Dessa forma, o risco da operação diminui, o que impacta diretamente a taxa de juros cobrada. Com isso, empréstimos com garantias mais sólidas resultam em juros menores, enquanto operações sem garantias ou com garantias de menor qualidade costumam ter custos mais elevados. Quando há maior risco de não pagamento, as instituições financeiras têm a tendência de cobrar juros mais elevados para compensar possíveis prejuízos.
Classificação dos riscos
Os bancos classificam os riscos das operações, levando em consideração quatro aspectos, explica o Sebrae.

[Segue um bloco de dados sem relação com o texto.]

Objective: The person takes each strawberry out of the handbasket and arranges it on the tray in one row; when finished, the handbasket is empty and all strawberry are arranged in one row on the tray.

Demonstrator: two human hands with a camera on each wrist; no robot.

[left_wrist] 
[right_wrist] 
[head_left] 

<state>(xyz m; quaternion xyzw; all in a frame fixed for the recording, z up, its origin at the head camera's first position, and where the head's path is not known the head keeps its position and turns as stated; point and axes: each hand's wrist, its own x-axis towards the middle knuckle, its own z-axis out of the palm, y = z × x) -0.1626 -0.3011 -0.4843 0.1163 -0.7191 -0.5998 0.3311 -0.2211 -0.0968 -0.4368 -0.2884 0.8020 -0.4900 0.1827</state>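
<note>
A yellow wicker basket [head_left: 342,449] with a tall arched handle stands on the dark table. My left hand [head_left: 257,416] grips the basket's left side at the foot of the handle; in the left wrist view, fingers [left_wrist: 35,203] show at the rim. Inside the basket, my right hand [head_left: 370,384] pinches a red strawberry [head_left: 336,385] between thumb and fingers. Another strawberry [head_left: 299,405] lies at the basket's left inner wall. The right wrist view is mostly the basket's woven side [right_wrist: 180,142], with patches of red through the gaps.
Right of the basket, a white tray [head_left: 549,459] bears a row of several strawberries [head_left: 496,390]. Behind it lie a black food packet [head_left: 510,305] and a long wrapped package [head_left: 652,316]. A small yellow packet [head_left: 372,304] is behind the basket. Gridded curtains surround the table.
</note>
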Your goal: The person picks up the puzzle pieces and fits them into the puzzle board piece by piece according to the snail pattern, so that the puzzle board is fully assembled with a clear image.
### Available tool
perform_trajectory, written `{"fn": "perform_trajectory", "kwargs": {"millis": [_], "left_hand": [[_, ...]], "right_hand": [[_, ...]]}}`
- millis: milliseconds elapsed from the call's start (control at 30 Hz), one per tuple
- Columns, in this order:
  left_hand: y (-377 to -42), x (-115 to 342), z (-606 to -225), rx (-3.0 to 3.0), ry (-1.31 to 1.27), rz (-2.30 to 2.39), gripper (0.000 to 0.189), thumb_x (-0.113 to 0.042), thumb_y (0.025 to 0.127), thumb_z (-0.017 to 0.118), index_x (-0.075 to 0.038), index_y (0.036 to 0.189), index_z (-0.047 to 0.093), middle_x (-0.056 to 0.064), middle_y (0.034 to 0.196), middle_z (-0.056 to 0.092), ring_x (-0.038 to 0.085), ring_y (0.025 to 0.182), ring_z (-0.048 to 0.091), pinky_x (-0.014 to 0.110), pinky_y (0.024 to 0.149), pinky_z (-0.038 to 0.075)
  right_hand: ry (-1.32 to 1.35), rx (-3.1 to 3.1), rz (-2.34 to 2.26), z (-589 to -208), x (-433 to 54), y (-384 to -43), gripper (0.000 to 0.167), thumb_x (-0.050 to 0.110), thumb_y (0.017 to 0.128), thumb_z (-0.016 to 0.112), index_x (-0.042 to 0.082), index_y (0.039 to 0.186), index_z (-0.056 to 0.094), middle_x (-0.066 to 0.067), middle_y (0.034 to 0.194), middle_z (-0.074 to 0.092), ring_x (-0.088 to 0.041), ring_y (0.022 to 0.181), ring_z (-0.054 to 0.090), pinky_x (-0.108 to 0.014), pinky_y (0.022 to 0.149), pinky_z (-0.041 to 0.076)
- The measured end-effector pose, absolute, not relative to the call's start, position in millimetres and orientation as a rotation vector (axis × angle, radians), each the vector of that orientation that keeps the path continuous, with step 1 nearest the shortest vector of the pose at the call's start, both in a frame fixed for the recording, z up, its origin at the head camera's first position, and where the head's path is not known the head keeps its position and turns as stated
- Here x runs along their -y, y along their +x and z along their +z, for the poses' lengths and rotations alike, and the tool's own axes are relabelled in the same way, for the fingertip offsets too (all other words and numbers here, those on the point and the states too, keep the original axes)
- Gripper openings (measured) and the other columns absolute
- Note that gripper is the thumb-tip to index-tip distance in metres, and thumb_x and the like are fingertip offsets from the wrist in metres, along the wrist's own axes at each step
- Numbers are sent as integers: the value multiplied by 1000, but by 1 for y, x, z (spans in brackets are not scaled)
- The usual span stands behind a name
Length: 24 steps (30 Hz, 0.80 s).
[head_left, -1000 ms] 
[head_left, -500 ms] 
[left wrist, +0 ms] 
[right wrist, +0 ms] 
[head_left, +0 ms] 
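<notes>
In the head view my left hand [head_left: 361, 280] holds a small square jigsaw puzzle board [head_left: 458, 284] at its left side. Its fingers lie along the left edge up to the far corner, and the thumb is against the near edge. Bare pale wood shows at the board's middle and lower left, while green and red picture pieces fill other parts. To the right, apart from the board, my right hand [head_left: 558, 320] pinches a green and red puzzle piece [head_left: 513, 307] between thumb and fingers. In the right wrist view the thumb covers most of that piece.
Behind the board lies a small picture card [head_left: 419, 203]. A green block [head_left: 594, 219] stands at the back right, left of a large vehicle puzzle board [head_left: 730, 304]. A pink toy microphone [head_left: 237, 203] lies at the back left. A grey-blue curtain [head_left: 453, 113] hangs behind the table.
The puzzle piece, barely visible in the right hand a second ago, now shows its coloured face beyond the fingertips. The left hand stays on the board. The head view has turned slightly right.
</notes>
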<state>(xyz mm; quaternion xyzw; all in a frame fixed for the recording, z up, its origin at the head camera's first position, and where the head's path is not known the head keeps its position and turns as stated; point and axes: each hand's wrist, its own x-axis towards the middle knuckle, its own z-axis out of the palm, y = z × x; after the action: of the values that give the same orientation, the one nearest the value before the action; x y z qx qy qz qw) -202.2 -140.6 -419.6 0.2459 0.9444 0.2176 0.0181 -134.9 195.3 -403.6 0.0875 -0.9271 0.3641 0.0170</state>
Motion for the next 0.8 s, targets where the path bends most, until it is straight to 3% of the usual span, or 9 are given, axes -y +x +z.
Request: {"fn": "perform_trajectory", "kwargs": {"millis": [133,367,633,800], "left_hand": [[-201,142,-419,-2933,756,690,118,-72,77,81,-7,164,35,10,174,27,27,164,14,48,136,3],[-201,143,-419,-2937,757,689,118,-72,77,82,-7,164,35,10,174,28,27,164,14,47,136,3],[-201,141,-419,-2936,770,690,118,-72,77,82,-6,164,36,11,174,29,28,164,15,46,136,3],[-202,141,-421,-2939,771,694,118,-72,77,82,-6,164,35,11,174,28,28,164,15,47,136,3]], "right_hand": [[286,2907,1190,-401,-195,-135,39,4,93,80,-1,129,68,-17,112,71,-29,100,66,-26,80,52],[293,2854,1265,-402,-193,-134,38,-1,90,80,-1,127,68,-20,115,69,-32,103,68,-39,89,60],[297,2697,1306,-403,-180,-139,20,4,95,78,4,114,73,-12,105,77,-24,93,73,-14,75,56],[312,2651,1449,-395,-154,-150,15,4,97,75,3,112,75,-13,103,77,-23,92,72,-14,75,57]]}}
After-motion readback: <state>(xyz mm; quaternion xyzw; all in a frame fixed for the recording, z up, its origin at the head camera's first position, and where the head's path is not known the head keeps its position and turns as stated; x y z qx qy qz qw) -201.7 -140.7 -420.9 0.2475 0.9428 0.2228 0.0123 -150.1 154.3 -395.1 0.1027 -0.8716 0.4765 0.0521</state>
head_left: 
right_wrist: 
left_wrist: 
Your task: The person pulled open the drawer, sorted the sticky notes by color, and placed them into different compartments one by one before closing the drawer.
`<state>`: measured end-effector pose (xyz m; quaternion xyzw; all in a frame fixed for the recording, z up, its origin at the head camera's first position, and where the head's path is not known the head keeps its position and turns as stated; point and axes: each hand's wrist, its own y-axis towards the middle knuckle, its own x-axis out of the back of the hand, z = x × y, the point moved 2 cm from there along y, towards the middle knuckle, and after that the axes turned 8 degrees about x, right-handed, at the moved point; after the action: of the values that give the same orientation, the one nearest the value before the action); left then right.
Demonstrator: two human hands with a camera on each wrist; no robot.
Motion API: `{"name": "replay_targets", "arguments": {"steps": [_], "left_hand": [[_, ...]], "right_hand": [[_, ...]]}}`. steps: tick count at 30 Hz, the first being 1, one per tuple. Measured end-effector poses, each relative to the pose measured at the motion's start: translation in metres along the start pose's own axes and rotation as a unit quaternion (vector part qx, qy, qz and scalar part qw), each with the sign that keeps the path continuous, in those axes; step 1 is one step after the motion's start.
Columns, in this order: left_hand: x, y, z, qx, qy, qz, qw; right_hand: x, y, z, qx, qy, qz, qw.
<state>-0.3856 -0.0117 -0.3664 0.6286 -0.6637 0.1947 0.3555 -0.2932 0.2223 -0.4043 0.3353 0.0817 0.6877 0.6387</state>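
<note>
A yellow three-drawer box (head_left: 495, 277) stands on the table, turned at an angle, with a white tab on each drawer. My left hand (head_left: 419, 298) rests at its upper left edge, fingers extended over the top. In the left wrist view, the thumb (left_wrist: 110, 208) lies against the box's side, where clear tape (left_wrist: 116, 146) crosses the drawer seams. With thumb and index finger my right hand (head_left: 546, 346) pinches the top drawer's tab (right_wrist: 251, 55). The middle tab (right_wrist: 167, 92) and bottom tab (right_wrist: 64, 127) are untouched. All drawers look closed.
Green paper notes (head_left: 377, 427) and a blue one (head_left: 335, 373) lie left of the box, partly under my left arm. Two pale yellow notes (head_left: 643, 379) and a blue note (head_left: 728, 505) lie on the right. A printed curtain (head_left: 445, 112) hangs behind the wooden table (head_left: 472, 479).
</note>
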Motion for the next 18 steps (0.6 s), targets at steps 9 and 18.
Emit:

Entre as percepções analisadas estão a possibilidade de endividamento atual do cliente, qual a capacidade projetada, além de entender os riscos da proposta, como qual o objetivo, a finalidade, o valor e o prazo do crédito, assim como a sua adequação. Por fim, é investigado qual o valor e liquidez que as garantias resguardam para efeito de execução.